*What you have to do*:
Give back the full data character for character.
[Opening Data provided section]
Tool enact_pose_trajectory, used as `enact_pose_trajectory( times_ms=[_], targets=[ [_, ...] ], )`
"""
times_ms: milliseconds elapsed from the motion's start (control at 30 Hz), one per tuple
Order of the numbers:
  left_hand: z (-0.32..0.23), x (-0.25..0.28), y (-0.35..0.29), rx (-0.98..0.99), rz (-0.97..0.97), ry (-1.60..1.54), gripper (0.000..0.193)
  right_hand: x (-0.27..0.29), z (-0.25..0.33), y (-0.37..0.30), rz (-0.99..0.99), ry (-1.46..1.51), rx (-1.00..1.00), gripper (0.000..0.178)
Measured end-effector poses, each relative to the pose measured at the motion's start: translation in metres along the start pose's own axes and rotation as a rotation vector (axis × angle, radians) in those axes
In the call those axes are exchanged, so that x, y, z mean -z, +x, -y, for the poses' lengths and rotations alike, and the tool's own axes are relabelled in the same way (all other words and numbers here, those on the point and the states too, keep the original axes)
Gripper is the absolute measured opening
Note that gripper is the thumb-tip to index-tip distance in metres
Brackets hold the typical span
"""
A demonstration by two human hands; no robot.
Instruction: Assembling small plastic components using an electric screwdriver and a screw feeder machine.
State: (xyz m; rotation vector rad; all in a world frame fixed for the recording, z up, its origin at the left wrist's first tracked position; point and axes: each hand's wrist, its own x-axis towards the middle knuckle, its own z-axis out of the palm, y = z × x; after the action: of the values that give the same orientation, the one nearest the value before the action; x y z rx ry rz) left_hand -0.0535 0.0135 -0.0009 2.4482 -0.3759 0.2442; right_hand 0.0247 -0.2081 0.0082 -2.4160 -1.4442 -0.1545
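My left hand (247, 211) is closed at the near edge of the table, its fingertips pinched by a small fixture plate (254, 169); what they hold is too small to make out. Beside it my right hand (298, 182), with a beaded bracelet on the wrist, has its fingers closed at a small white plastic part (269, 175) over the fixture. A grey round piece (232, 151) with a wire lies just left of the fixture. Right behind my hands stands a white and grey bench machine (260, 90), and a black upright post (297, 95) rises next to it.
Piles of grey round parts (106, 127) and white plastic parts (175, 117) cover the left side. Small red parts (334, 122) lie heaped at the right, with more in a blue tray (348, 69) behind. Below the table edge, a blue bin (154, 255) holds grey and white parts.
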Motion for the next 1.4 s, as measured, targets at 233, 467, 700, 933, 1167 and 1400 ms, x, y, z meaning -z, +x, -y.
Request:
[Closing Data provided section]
*Solution*:
Tool enact_pose_trajectory, used as `enact_pose_trajectory( times_ms=[_], targets=[ [_, ...] ], )`
"""
times_ms: milliseconds elapsed from the motion's start (control at 30 Hz), one per tuple
Order of the numbers:
  left_hand: z (-0.32..0.23), x (-0.25..0.28), y (-0.35..0.29), rx (-0.98..0.99), rz (-0.97..0.97), ry (-1.60..1.54), gripper (0.000..0.193)
  right_hand: x (-0.27..0.29), z (-0.25..0.33), y (-0.37..0.30), rz (-0.99..0.99), ry (-1.46..1.51), rx (-1.00..1.00), gripper (0.000..0.178)
Measured end-effector poses, each relative to the pose measured at the motion's start: translation in metres along the start pose's own axes and rotation as a rotation vector (axis × angle, radians) in those axes
In the call those axes are exchanged, so that x, y, z mean -z, +x, -y, for the poses' lengths and rotations alike, and the tool's own axes are relabelled in the same way (all other words and numbers here, those on the point and the states too, keep the original axes)
Gripper is the absolute measured opening
Note that gripper is the thumb-tip to index-tip distance in metres
Brackets hold the typical span
"""
A demonstration by two human hands; no robot.
Instruction: Assembling small plastic components using an electric screwdriver and a screw feeder machine.
State: (xyz m; rotation vector rad; all in a world frame fixed for the recording, z up, its origin at the left wrist's first tracked position; point and axes: each hand's wrist, its own x-axis towards the middle knuckle, its own z-axis out of the palm, y = z × x; after the action: of the values that give the same orientation, the one nearest the value before the action; x y z rx ry rz) left_hand -0.0535 0.0135 -0.0009 2.4482 -0.3759 0.2442; right_hand 0.0247 -0.2081 0.0082 -2.4160 -1.4442 -0.1545
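My left hand (247, 211) is closed at the near edge of the table, its fingertips pinched by a small fixture plate (254, 169); what they hold is too small to make out. Beside it my right hand (298, 182), with a beaded bracelet on the wrist, has its fingers closed at a small white plastic part (269, 175) over the fixture. A grey round piece (232, 151) with a wire lies just left of the fixture. Right behind my hands stands a white and grey bench machine (260, 90), and a black upright post (297, 95) rises next to it.
Piles of grey round parts (106, 127) and white plastic parts (175, 117) cover the left side. Small red parts (334, 122) lie heaped at the right, with more in a blue tray (348, 69) behind. Below the table edge, a blue bin (154, 255) holds grey and white parts.
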Motion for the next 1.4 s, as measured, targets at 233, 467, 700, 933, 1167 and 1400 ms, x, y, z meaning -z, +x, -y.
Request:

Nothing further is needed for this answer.